(Work request)
Without adding anything, give again the lines from the one holding "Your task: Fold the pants" through the final line of the records, exactly, with both ends included and pictures dropped.

Segment Start: Data supplied

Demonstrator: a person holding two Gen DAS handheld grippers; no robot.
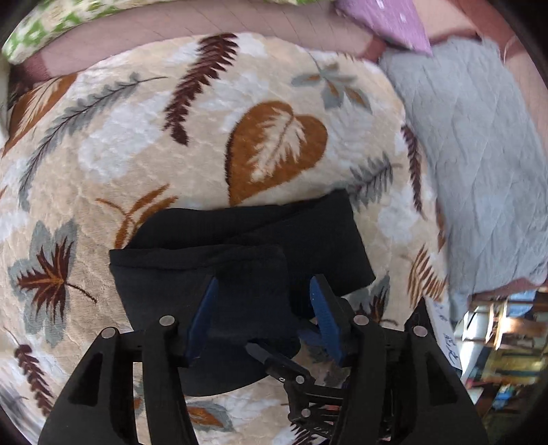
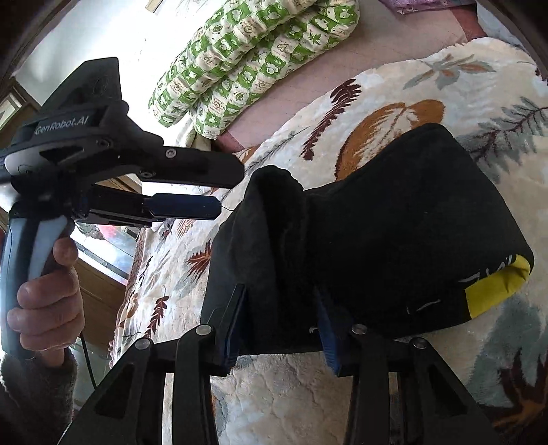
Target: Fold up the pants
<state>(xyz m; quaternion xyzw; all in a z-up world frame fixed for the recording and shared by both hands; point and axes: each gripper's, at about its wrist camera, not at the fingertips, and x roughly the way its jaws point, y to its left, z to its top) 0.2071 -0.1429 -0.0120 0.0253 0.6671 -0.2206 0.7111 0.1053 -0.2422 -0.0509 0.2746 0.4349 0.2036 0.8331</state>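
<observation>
Black pants lie folded in a bundle on a cream leaf-patterned blanket. From the right wrist view, the pants show a yellow patch at their right end. My right gripper is shut on the near edge of the bundle, and cloth fills the gap between its blue pads. A hand holds my left gripper just left of the pants, open, with its fingertips clear of the cloth. In its own view, the left gripper hovers over the pants with nothing pinched.
A rolled green-and-white quilt lies at the back on a pink sheet. A grey quilted pad and a purple cloth sit at the right. Shelves stand beyond the bed's right edge.
</observation>
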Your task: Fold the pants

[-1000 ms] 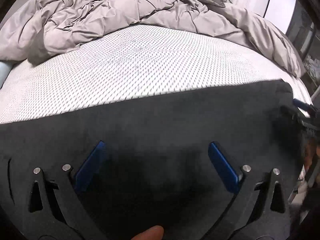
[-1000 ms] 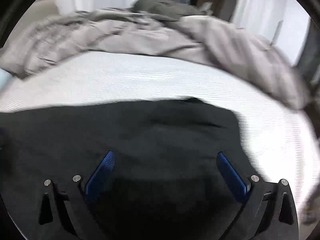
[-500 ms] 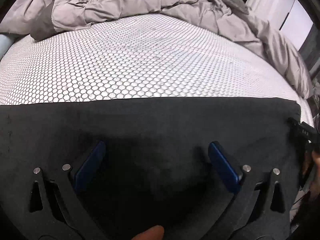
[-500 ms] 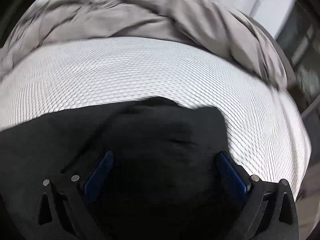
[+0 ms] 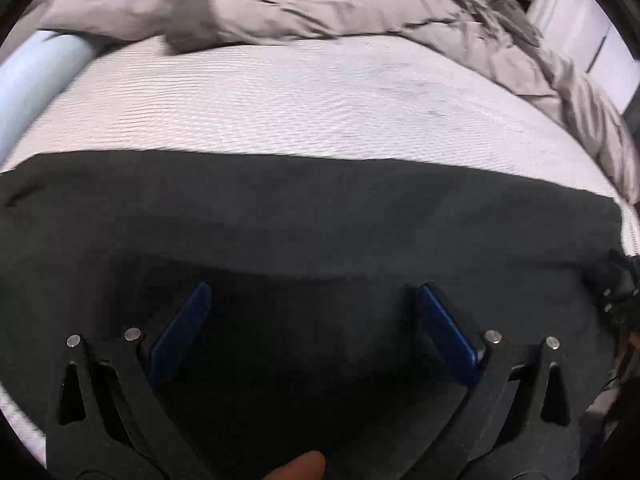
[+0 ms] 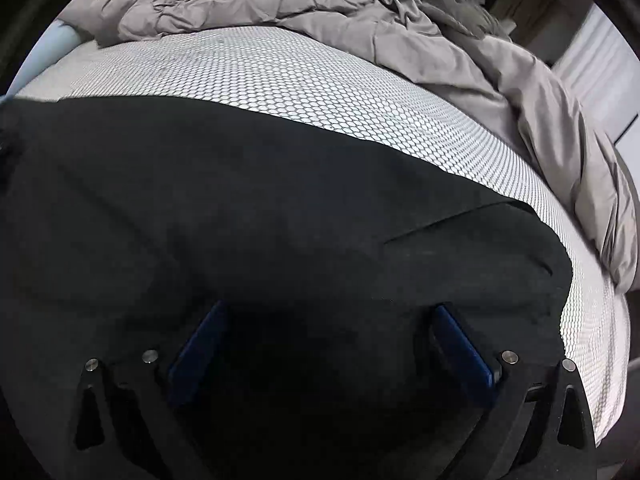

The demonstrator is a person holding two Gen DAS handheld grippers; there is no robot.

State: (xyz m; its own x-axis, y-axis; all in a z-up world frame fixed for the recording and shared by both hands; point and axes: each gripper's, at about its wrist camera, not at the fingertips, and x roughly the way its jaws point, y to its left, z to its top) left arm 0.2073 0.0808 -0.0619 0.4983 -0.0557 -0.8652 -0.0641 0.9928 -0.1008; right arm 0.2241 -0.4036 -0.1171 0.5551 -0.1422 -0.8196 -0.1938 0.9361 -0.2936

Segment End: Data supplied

(Exercise response)
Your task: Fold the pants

[-1000 ms] 
[-1000 ms] 
[-500 ms] 
[-500 ms] 
[+0 ms] 
[+0 ms] 

The demonstrator is a person holding two Gen DAS handheld grippers; there is no robot.

State: (xyz m; its own x-axis, y-axis; all in a z-up world frame fixed for the recording and shared by both hands; point and axes: each gripper's, at about its wrist camera, not at the fingertips, and x roughly the way its jaws point, y to its left, z to its top) left arm 0.2073 0.0808 -0.0619 0.4983 -0.0557 -0.8652 -0.0641 0.9928 -0.1008; right arm 0.2241 -0.4036 -0.1171 0.5551 -0.1422 -0.8196 -0.1938 0.9361 -0.2936

The full output has been given.